*TASK BRIEF*
Reproduce every line of the listing as written, apart from the pictures.

*DATASET EXCERPT*
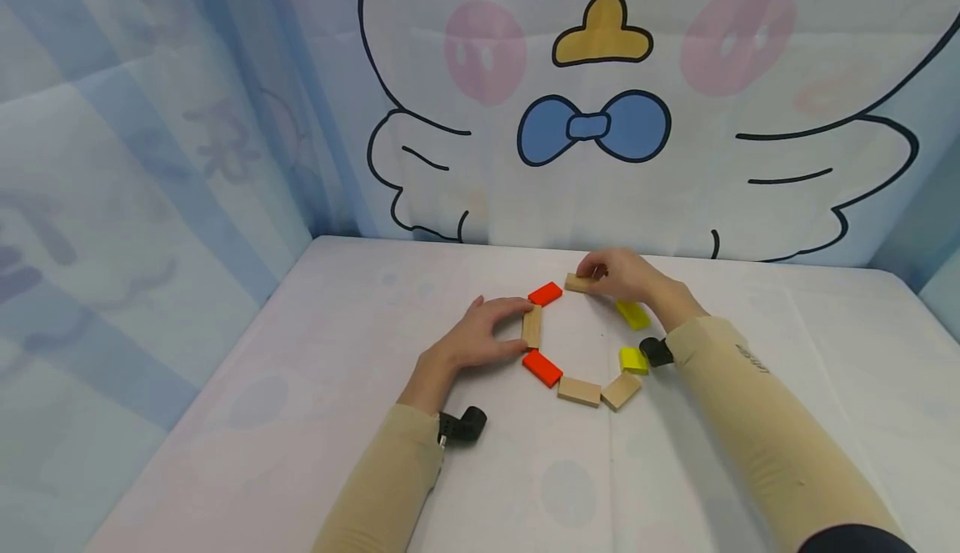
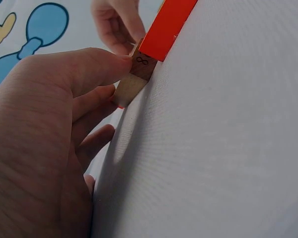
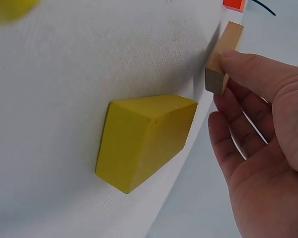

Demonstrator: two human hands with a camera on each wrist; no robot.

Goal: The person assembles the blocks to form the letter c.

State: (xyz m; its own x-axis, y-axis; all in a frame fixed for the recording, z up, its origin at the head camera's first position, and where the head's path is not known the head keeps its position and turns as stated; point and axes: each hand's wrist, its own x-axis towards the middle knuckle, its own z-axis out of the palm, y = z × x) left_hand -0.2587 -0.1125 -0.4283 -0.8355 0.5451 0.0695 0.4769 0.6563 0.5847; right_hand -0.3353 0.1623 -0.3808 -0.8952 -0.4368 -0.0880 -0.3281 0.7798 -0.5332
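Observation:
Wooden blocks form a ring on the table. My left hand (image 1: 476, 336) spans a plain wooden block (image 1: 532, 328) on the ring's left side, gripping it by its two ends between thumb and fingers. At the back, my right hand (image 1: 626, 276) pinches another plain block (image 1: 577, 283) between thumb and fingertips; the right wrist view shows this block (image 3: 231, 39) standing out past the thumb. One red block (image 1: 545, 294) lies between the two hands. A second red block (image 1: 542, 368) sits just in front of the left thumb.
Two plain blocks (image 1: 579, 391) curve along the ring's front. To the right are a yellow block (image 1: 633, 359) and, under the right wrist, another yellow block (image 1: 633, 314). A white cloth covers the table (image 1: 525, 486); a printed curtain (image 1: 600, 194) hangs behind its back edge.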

*EXERCISE RESPONSE*
Demonstrator: two human hands with a camera on each wrist; no robot.

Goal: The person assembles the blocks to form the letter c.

State: (xyz m; its own x-axis, y-axis; all in a frame fixed for the recording, z up, its origin at the head camera's first position, and where the head's path is not known the head keeps its position and turns as stated; point and axes: each hand's wrist, its own x-axis towards the middle knuckle, its own z-axis out of the palm, y = z × x) left_hand -0.2587 -0.1125 -0.4283 -0.8355 0.5451 0.0695 0.4769 0.6563 0.5847; right_hand -0.3353 0.1623 -0.3808 -0.8952 -0.4368 -0.0880 -0.3281 0.7798 -0.5332
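Observation:
Wooden blocks form a ring on the table. My left hand (image 1: 476, 336) spans a plain wooden block (image 1: 532, 328) on the ring's left side, gripping it by its two ends between thumb and fingers. At the back, my right hand (image 1: 626, 276) pinches another plain block (image 1: 577, 283) between thumb and fingertips; the right wrist view shows this block (image 3: 231, 39) standing out past the thumb. One red block (image 1: 545, 294) lies between the two hands. A second red block (image 1: 542, 368) sits just in front of the left thumb.
Two plain blocks (image 1: 579, 391) curve along the ring's front. To the right are a yellow block (image 1: 633, 359) and, under the right wrist, another yellow block (image 1: 633, 314). A white cloth covers the table (image 1: 525, 486); a printed curtain (image 1: 600, 194) hangs behind its back edge.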

No more work is needed for this exercise.